## Exercise brief
What you print must match the data line for line.
#### Data below ####
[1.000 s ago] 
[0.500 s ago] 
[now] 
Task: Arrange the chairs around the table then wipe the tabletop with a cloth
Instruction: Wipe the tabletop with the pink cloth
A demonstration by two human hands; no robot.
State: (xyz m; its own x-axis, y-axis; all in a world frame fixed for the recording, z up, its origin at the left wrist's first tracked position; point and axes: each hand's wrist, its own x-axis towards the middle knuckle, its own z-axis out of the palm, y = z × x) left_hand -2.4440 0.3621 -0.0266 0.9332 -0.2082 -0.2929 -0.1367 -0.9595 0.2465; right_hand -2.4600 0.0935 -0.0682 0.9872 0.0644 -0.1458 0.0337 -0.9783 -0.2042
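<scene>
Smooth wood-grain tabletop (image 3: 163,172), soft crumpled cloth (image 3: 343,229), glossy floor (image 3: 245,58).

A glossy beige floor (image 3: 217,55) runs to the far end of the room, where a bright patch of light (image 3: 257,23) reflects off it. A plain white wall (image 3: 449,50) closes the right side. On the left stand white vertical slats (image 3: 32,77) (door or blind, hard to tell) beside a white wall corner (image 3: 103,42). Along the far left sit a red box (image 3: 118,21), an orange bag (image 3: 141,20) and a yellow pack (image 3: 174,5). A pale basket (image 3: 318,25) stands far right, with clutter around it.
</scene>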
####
## Exercise response
[1.000 s ago] 
[0.500 s ago] 
[now] 
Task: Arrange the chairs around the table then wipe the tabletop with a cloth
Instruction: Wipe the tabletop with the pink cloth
A demonstration by two human hands; no robot.
State: (xyz m; its own x-axis, y-axis; all in a world frame fixed for the recording, z up, its origin at the left wrist's first tracked position; point and axes: each hand's wrist, its own x-axis towards the middle knuckle, its own z-axis out of the palm, y = z × x) left_hand -2.4440 0.3621 -0.0266 0.9332 -0.2082 -0.2929 -0.1367 -0.9595 0.2465; right_hand -2.4600 0.0935 -0.0682 0.9872 0.0644 -0.1458 0.0337 -0.9783 -0.2042
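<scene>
Smooth wood-grain tabletop (image 3: 163,172), soft crumpled cloth (image 3: 343,229), glossy floor (image 3: 245,58).

A glossy beige floor (image 3: 217,55) runs to the far end of the room, where a bright patch of light (image 3: 257,23) reflects off it. A plain white wall (image 3: 449,50) closes the right side. On the left stand white vertical slats (image 3: 32,77) (door or blind, hard to tell) beside a white wall corner (image 3: 103,42). Along the far left sit a red box (image 3: 118,21), an orange bag (image 3: 141,20) and a yellow pack (image 3: 174,5). A pale basket (image 3: 318,25) stands far right, with clutter around it.
</scene>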

That concludes the output.